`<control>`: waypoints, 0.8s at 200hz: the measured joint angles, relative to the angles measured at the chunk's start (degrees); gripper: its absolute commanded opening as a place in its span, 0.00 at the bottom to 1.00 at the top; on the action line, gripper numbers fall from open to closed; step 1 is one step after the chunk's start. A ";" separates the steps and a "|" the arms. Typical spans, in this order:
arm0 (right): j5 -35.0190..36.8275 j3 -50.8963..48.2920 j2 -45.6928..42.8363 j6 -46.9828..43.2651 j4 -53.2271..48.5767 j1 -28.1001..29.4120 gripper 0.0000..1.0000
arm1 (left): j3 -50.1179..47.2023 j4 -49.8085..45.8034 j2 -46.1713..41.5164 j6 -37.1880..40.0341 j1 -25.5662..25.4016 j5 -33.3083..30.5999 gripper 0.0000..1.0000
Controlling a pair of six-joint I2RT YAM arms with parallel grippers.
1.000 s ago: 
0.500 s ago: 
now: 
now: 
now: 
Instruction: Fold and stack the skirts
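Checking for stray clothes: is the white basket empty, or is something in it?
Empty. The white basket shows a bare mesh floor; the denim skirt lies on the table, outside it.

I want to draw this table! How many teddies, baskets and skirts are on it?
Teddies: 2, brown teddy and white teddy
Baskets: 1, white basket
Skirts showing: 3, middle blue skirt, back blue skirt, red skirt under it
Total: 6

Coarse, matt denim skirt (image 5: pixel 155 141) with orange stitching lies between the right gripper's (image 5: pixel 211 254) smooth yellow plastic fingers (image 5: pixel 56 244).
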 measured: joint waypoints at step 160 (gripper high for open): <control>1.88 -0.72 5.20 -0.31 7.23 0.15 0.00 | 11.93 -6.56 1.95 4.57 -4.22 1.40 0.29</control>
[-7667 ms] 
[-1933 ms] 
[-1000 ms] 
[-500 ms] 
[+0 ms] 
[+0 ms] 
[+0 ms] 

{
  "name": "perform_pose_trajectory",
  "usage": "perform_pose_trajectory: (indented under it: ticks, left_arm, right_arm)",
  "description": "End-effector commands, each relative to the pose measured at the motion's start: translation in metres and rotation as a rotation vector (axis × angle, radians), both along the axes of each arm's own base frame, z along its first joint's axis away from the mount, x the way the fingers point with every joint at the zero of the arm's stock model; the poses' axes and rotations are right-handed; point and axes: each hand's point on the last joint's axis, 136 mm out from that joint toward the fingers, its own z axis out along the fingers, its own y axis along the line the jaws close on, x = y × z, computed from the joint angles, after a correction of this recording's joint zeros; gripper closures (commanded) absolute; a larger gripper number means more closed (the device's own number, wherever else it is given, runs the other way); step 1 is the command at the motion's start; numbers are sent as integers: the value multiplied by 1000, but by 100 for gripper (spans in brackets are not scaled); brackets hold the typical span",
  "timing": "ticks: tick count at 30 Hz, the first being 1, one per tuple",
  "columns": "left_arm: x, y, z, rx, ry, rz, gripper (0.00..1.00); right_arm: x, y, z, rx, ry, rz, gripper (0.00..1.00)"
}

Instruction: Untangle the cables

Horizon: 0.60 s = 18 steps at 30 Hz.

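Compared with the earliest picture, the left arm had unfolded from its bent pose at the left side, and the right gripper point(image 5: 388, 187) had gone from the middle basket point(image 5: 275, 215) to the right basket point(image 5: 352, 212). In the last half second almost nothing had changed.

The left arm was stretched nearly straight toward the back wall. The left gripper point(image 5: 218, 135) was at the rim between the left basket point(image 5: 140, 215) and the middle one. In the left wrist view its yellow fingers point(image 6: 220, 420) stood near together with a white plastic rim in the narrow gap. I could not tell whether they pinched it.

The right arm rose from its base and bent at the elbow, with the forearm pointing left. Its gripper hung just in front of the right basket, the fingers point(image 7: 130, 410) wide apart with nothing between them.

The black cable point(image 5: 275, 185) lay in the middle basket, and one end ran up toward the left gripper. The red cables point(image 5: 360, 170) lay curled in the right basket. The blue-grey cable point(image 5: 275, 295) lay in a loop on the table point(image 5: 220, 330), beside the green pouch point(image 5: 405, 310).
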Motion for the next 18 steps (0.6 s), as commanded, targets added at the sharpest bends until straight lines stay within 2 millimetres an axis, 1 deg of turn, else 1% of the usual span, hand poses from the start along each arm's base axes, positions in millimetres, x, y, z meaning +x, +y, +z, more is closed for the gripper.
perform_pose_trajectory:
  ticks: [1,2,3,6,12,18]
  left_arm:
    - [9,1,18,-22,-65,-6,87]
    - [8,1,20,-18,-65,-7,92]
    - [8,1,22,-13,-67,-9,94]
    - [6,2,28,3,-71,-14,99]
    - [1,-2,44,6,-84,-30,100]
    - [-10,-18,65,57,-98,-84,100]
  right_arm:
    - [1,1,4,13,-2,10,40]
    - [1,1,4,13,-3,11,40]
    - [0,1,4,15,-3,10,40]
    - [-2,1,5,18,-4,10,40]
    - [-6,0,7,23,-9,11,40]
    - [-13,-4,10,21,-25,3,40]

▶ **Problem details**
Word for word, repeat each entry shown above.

▶ **Exercise result**
`<control>`: waypoints, 0.8s at 200hz: the measured joint angles, relative to the angles measured at the chunk's start (degrees); gripper: its absolute commanded opening as a place in its span, 0.00 at the bottom to 1.00 at the top; on the action line, gripper numbers fall from open to closed; step 1 is one step after the chunk's start. A ";" separates the steps and a "|" the arms. Typical spans, in this order:
arm0 (right): j5 -35.0190..36.8275 j3 -50.8963..48.2920 j2 -45.6928..42.8363 j6 -46.9828..43.2651 j4 -53.2271..48.5767 j1 -28.1001..29.4120 gripper 0.0000..1.0000
arm1 (left): j3 -50.1179..47.2023 j4 -49.8085..45.8034 j2 -46.1713..41.5164 j6 -37.1880..40.0341 j1 -25.5662..25.4016 j5 -33.3083..30.5999 gripper 0.0000..1.0000
Controlling a pair of six-joint I2RT YAM arms with parallel grippers.
1.000 s ago: 
0.500 s ago: 
now: 
now: 
now: 
Instruction: Fold and stack the skirts
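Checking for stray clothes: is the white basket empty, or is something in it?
Empty. The white basket shows a bare mesh floor; the denim skirt lies on the table, outside it.

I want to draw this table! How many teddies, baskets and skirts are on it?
Teddies: 2, brown teddy and white teddy
Baskets: 1, white basket
Skirts showing: 3, middle blue skirt, back blue skirt, red skirt under it
Total: 6

Coarse, matt denim skirt (image 5: pixel 155 141) with orange stitching lies between the right gripper's (image 5: pixel 211 254) smooth yellow plastic fingers (image 5: pixel 56 244).
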 measured: joint waypoints at step 160 (gripper high for open): <control>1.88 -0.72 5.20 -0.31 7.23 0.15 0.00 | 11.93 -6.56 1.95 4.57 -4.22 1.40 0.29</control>
[-7667 ms] 
[-1933 ms] 
[-1000 ms] 
[-500 ms] 
[+0 ms] 
[+0 ms] 
[+0 ms] 

{
  "name": "perform_pose_trajectory",
  "usage": "perform_pose_trajectory: (indented under it: ticks, left_arm, right_arm)",
  "description": "End-effector commands, each relative to the pose measured at the motion's start: translation in metres and rotation as a rotation vector (axis × angle, radians), both along the axes of each arm's own base frame, z along its first joint's axis away from the mount, x the way the fingers point with every joint at the zero of the arm's stock model; the poses' axes and rotations are right-handed; point and axes: each hand's point on the last joint's axis, 136 mm out from that joint toward the fingers, its own z axis out along the fingers, its own y axis along the line the jaws close on, x = y × z, computed from the joint angles, after a correction of this recording's joint zeros; gripper closures (commanded) absolute; a larger gripper number means more closed (the device's own number, wherever else it is given, runs the other way); step 1 is the command at the motion's start; numbers are sent as integers: the value multiplied by 1000, but by 100 for gripper (spans in brackets are not scaled); brackets hold the typical span",
  "timing": "ticks: tick count at 30 Hz, the first being 1, one per tuple",
  "columns": "left_arm: x, y, z, rx, ry, rz, gripper (0.00..1.00); right_arm: x, y, z, rx, ry, rz, gripper (0.00..1.00)"
}

Instruction: Untangle the cables

Horizon: 0.60 s = 18 steps at 30 Hz.

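Compared with the earliest picture, the left arm had unfolded from its bent pose at the left side, and the right gripper point(image 5: 388, 187) had gone from the middle basket point(image 5: 275, 215) to the right basket point(image 5: 352, 212). In the last half second almost nothing had changed.

The left arm was stretched nearly straight toward the back wall. The left gripper point(image 5: 218, 135) was at the rim between the left basket point(image 5: 140, 215) and the middle one. In the left wrist view its yellow fingers point(image 6: 220, 420) stood near together with a white plastic rim in the narrow gap. I could not tell whether they pinched it.

The right arm rose from its base and bent at the elbow, with the forearm pointing left. Its gripper hung just in front of the right basket, the fingers point(image 7: 130, 410) wide apart with nothing between them.

The black cable point(image 5: 275, 185) lay in the middle basket, and one end ran up toward the left gripper. The red cables point(image 5: 360, 170) lay curled in the right basket. The blue-grey cable point(image 5: 275, 295) lay in a loop on the table point(image 5: 220, 330), beside the green pouch point(image 5: 405, 310).
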Motion for the next 18 steps (0.6 s), as commanded, targets added at the sharpest bends until straight lines stay within 2 millimetres an axis, 1 deg of turn, else 1% of the usual span, hand poses from the start along each arm's base axes, positions in millimetres, x, y, z meaning +x, +y, +z, more is closed for the gripper.
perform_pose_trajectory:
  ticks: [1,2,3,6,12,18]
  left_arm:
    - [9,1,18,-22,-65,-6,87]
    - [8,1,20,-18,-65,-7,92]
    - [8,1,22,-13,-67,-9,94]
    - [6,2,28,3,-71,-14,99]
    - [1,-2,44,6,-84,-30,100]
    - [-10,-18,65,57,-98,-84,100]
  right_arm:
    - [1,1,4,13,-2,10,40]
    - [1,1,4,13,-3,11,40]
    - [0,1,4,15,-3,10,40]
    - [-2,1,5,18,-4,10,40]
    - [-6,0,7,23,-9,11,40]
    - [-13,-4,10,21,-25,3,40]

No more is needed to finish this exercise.